Москва. Комиссар полиции.
Из московских зарисовок…
Мы сидим в небольшом кафе. Пьём кофе и курим.
Я знаю, что мой собеседник недолюбливает американцев. Может быть, даже внутренне зовёт меня “пиндосом”.
Даже если пиндос – бывший соотечественник и говорит на чистом русском языке.
Мне интересно его слушать. Он – какой-то большой чин в московской полиции. Про себя, я называю его комиссаром полиции.
Но лед между нами постепенно тает. Мы примерно одного возраста. И вспоминаем, как гуляли на ВДНХа и на улице Горького.
– Ты мне нравишься, парень. Вот моя визитная карточка. Если будут трудности, звони.
Он протягивает мне визитку.
– Спасибо, конечно, но я живу в Бостоне. Вряд ли Вы мне сможете чем-то помочь.
– Чего ты на Вы? И потом ты ошибаешься. У нас длинные руки. Мы можем помочь везде.
Он глубоко затягивается сигаретой. Совершенно искренен.
– Нас русских на шарике мало. Мы должны друг другу помогать.
– Спасибо. Возьмите мою карточку тоже. Будете в Бостоне, позвоните, – я перевожу разговор в более нейтральное русло. – Вы были в Америке?
– Был. В Вашингтоне и в Норфолке.
– Классно. В гостях?
– Нет, – он недолго задумывается. – В командирове. По Интерполу.
– Да? И какие у вас впечатления от американской полиции?
Он загадочно хмыкает:
– Как тебе сказать?.. Несерьезно это всё. Слабенько.
Я удивленно смотрю на него.
– Понимаешь, слишком много у вас там демократии. Права. Адвокаты… У нас проще. Дал ему в рыло и всё.
Он показывает, как надо дать в рыло. Его кулак пролетает в 5 сантиметрах от моего носа.
– А как же закон? Вдруг засудит?
– Закон? Ты не понимаешь. Какой закон? Я и есть закон.
Мне как-то неловко, что я не вьезжаю в его логику.
– А презумпция невиновности? – пытаюсь аргументировать я.
– Какая презумпция? Ты чё. Это же последняя мразь передо мной. Он только такой язык и понимает.
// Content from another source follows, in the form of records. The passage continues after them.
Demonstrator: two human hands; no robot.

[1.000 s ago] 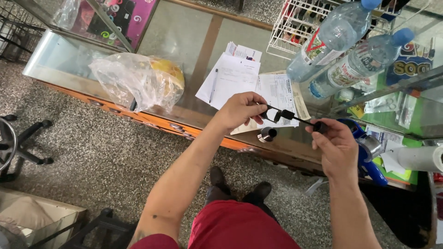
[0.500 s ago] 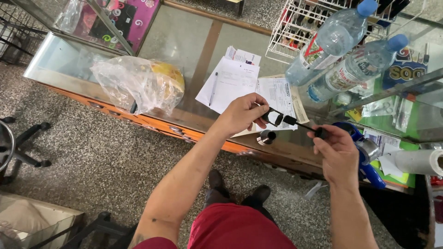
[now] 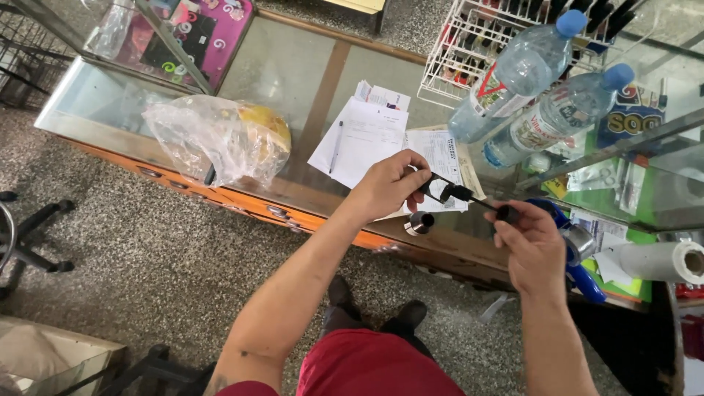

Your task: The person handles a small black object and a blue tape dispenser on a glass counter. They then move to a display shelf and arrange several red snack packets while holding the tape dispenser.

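Observation:
My left hand (image 3: 387, 186) pinches one end of a thin black rod-like part (image 3: 460, 195) with small black fittings along it. My right hand (image 3: 534, 246) grips the other end, where a black cylindrical knob sticks out above the fingers. Both hands hold the part level over the front edge of a glass counter (image 3: 279, 81). A short metal cylinder (image 3: 419, 223) with a dark opening lies on the counter edge just below my left hand.
On the counter lie papers with a pen (image 3: 367, 136) and a crumpled plastic bag with something yellow inside (image 3: 220, 139). Two water bottles (image 3: 543, 95) stand at the right beside a white wire rack (image 3: 484, 37). A paper roll (image 3: 656, 260) lies far right. An office chair base (image 3: 22, 235) stands left.
Both hands have drifted slightly apart and to the right along the counter edge, still holding the black part. The metal cylinder stays on the counter.

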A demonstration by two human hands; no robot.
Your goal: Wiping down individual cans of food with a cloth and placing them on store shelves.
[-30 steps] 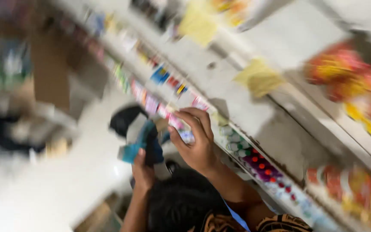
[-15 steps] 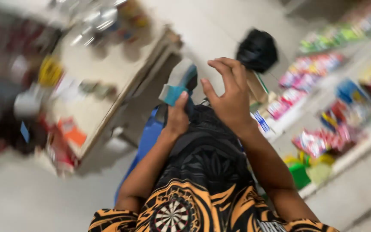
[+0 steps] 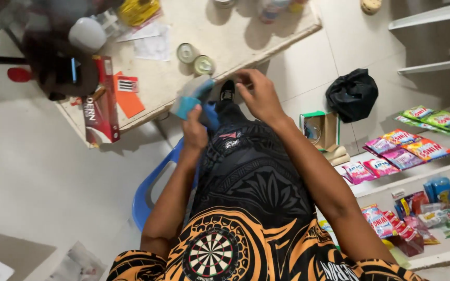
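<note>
My left hand grips a small blue and grey box, holding it up in front of my knees. My right hand hovers just to the right of the box with its fingers curled and spread, holding nothing. I sit on a blue plastic chair, wearing black patterned shorts and a black and orange shirt. A wooden table stands just beyond my hands.
On the table lie two tin cans, a red carton, an orange card and papers. A black bag and an open small cardboard box sit on the floor at right. Shelves with coloured sachets run along the right.
The view swung from the shelves toward the table. My left hand still holds the blue box; my right hand has come down from the shelf goods to beside the box.
</note>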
Я совсем опиндосился. Мне трудно понять. Я рассказываю ему про друга в Бостоне, у которого с домашнего драйв-вея украли мотоцикл.
– В России бы нашли, а в Америке – нет, – заканчиваю я.
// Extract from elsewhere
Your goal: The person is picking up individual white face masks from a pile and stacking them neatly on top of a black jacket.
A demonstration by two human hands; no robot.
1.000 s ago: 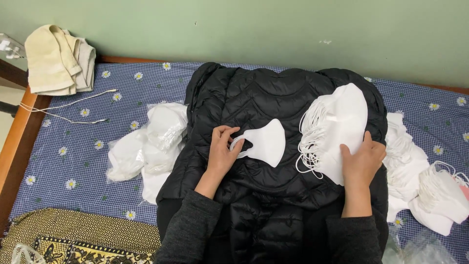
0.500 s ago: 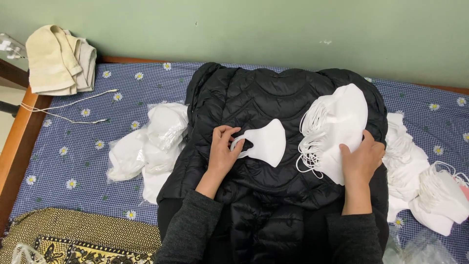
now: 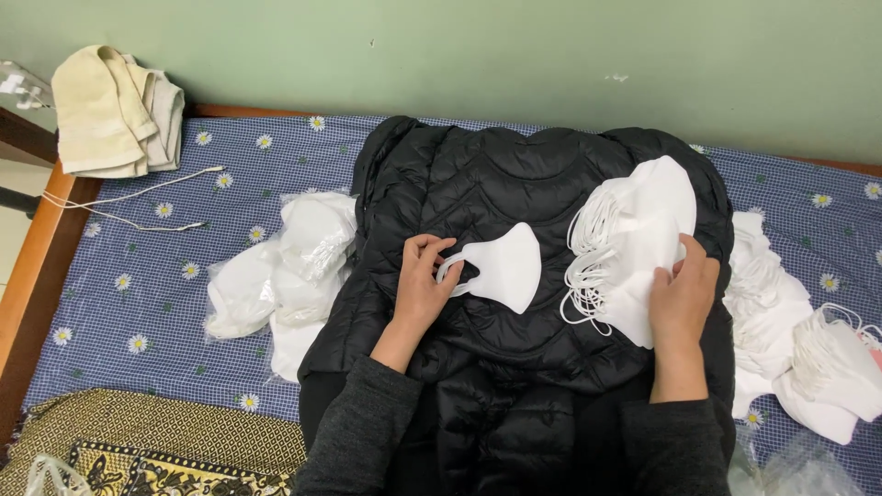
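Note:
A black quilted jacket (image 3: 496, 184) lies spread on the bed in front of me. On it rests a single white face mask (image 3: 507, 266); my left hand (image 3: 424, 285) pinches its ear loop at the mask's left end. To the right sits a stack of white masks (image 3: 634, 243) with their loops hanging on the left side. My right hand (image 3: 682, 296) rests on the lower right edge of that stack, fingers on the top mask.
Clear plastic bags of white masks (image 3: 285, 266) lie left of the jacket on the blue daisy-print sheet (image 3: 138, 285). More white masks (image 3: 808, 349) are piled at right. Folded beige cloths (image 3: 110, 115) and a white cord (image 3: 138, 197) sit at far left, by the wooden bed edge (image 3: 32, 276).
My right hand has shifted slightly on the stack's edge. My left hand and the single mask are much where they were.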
– Ха. Вынужден тебя разочаровать. У нас тоже теперь не найдут. В 90-е нашли бы. А теперь – нет. У меня у дружана в 93-м тачку угнали. Он – ко мне. Мы позвонили авторитетам. Через два часа тачку пригнали прямо к дому. И на сидении конвертик с бабками. Извините, пожалуйста. Теперь такого нет.
– А как же народ? Совсем незащищенный. К кому им идти?
– Правильно говоришь. Народ незащищенный…
– Обидно.
– Обидно.
Мы заканчиваем наш кофе-брэйк и дружески расстаёмся.
Мы выросли в одном городе. Нам есть что вспомнить.